Alan waved the waiter over and ordered two more Bloody Marys. I didn't bother to protest.

'I know,' Alan said, after the waiter had gone. 'And I hear you've been seeing one of these head people. All been a bit much for you, has it?'

'Yes, I think it has been, in a way.'

'And then snooping around. What are you doing? Trying to find out who killed my daughter?'

'I don't know. Trying to get things sorted out in my mind.'

'Then you, Paul, and your programme. Haven't either of you got a family of your own to mess around with?'

The vodka was taking effect on Alan. I knew this mood. He would taunt us, probe for weak spots, try to goad us into losing our tempers. I sneaked a look over at Paul who smiled back at me. We were a match for him and, anyway, this wasn't the old Alan, dominating, seductive. He only picked at the smoked salmon but he cheered up when the steak and kidney pudding arrived in its bowl, and the heavy opaque claret was poured into his large glass.

'Salad, indeed,' he said, tying his napkin around his neck like a bib.
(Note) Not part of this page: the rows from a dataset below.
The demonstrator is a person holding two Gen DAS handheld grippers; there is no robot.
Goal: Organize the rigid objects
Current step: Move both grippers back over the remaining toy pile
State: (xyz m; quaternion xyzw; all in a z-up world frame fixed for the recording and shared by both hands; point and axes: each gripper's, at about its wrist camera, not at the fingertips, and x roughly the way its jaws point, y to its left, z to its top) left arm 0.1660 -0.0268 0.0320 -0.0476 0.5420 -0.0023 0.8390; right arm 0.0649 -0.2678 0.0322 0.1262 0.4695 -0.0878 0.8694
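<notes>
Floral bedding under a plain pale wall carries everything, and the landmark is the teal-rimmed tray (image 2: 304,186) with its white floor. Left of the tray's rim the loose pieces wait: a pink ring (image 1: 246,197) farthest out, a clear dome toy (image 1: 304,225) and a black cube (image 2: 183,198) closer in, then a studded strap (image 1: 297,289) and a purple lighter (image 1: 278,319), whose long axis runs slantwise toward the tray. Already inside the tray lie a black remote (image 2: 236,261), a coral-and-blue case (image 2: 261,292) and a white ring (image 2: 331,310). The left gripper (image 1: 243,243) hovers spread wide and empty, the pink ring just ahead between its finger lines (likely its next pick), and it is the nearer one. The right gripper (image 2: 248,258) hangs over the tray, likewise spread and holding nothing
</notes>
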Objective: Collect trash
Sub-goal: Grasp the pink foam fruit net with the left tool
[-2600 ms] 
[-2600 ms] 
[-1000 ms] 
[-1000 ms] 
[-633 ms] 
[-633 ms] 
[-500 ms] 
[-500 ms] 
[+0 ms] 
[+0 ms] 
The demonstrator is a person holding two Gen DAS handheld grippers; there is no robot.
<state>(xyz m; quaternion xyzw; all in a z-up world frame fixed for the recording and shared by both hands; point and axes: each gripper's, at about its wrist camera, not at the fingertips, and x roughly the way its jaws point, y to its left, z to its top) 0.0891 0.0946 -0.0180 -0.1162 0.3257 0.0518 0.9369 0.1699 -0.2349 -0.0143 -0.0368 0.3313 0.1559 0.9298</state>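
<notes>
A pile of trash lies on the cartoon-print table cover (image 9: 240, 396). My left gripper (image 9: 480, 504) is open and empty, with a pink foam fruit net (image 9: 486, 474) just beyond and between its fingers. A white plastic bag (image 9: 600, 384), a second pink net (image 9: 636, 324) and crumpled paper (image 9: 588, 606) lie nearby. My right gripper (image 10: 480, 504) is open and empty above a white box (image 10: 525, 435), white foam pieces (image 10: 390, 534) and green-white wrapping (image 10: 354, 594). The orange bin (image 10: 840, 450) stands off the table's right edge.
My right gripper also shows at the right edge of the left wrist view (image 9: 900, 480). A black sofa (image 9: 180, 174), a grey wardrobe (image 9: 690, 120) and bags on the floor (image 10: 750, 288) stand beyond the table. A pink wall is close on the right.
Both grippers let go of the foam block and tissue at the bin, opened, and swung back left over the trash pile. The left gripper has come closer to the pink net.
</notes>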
I've seen the old pictures of Alan, the angry young man, and in the early fifties he had a slim, austere look. Now he was overweight, florid. His dimpled, veined nose was a testimony to decades of over-consumption. But there were still those lively blue eyes, flirtatious and imperious. They held people, especially women, and even now I could imagine the fascination they would arouse and the impulse to sleep with him.

'How many women have you slept with, Alan?'

I couldn't believe I'd said it, and I waited almost in horror to see what he would say. To my surprise, he laughed.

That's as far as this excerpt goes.